ABOUT THIS EXERCISE: Pick each line containing "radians" out of the records.

TASK INPUTS:
────

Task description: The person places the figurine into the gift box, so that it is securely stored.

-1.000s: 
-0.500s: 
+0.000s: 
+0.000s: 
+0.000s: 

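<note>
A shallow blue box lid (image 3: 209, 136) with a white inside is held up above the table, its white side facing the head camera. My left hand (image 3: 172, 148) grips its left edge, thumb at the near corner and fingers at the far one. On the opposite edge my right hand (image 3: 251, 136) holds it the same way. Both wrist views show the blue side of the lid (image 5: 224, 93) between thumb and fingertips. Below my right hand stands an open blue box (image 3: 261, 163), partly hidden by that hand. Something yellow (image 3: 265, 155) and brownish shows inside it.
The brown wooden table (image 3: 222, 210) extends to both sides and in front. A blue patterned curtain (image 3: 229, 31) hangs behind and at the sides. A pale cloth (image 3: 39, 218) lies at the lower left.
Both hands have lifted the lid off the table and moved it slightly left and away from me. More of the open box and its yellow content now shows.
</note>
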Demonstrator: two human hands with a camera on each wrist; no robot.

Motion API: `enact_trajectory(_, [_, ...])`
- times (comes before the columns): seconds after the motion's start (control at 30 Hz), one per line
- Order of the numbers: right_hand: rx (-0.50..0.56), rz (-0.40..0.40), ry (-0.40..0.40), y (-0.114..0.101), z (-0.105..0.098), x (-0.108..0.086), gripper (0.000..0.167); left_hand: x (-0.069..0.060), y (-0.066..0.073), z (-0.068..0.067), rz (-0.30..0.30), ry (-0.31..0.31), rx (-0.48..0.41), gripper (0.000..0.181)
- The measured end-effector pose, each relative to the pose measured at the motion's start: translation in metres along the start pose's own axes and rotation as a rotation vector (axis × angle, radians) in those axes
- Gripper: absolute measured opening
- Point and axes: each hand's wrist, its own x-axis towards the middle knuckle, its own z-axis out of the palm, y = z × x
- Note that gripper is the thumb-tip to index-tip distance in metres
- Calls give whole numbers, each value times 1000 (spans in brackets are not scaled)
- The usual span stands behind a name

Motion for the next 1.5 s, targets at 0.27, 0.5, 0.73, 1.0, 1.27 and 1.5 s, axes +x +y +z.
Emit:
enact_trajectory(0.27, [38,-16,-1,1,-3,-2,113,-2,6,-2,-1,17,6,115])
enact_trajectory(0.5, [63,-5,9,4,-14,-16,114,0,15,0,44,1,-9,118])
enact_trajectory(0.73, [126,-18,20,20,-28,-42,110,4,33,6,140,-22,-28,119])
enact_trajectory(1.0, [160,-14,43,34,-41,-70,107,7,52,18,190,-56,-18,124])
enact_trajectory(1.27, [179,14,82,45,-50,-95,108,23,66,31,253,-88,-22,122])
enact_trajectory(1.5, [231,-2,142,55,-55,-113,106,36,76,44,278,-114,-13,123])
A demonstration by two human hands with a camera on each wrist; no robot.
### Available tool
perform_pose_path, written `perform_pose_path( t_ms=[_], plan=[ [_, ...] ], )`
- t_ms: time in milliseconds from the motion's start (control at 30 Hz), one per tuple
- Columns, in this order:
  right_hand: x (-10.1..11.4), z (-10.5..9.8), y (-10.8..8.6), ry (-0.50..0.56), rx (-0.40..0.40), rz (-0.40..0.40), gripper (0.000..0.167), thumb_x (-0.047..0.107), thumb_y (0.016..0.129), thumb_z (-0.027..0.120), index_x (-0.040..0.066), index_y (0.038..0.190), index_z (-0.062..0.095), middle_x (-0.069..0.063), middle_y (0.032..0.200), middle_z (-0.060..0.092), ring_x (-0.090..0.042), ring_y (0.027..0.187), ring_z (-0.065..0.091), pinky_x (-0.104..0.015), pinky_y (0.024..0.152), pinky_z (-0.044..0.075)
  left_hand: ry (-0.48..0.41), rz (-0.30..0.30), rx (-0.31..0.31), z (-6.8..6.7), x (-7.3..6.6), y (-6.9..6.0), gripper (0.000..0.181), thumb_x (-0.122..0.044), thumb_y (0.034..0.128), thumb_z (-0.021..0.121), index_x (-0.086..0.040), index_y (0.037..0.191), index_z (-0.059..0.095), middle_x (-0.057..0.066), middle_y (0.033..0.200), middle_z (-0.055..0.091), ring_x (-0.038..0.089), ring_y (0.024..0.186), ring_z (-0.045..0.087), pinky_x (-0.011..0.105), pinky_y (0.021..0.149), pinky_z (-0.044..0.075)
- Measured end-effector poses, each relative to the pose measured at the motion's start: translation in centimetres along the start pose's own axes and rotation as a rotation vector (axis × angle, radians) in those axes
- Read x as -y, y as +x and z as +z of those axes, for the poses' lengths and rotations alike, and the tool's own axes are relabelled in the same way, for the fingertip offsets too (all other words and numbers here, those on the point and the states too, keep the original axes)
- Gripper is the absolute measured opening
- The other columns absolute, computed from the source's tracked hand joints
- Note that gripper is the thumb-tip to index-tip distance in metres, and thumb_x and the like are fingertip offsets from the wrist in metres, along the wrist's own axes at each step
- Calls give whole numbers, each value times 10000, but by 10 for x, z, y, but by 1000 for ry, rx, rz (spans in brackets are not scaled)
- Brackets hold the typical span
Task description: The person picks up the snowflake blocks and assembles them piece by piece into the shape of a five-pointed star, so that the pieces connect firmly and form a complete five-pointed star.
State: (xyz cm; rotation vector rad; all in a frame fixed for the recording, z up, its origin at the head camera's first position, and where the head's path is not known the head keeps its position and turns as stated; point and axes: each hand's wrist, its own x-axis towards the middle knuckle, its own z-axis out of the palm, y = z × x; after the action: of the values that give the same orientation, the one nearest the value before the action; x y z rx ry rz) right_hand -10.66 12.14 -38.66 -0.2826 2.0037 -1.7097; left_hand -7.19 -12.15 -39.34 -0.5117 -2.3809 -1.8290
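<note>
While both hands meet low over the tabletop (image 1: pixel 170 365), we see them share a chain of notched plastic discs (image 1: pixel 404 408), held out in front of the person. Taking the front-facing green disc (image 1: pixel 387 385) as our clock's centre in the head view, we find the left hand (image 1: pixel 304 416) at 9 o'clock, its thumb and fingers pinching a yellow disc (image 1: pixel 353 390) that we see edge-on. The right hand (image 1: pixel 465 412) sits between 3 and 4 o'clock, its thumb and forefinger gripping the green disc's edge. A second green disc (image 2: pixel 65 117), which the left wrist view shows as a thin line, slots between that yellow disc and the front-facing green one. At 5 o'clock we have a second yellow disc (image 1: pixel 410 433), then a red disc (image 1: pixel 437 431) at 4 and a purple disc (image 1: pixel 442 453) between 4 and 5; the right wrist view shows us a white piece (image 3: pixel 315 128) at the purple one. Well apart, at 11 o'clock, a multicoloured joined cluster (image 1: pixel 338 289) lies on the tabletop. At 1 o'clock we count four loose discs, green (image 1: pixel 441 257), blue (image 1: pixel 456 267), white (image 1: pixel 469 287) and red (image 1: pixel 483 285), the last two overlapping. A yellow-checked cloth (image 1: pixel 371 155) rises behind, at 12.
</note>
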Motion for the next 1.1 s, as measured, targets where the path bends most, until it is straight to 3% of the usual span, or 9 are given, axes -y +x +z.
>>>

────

ANSWER FOR THIS EXERCISE:
- The measured end-effector pose, each relative to the pose measured at the motion's start: translation in metres along the start pose's own axes and rotation as a rotation vector (axis × angle, radians) in those axes
- Measured end-effector poses, each relative to the pose measured at the motion's start: translation in centimetres along the start pose's own axes and rotation as a rotation vector (axis × angle, radians) in those axes

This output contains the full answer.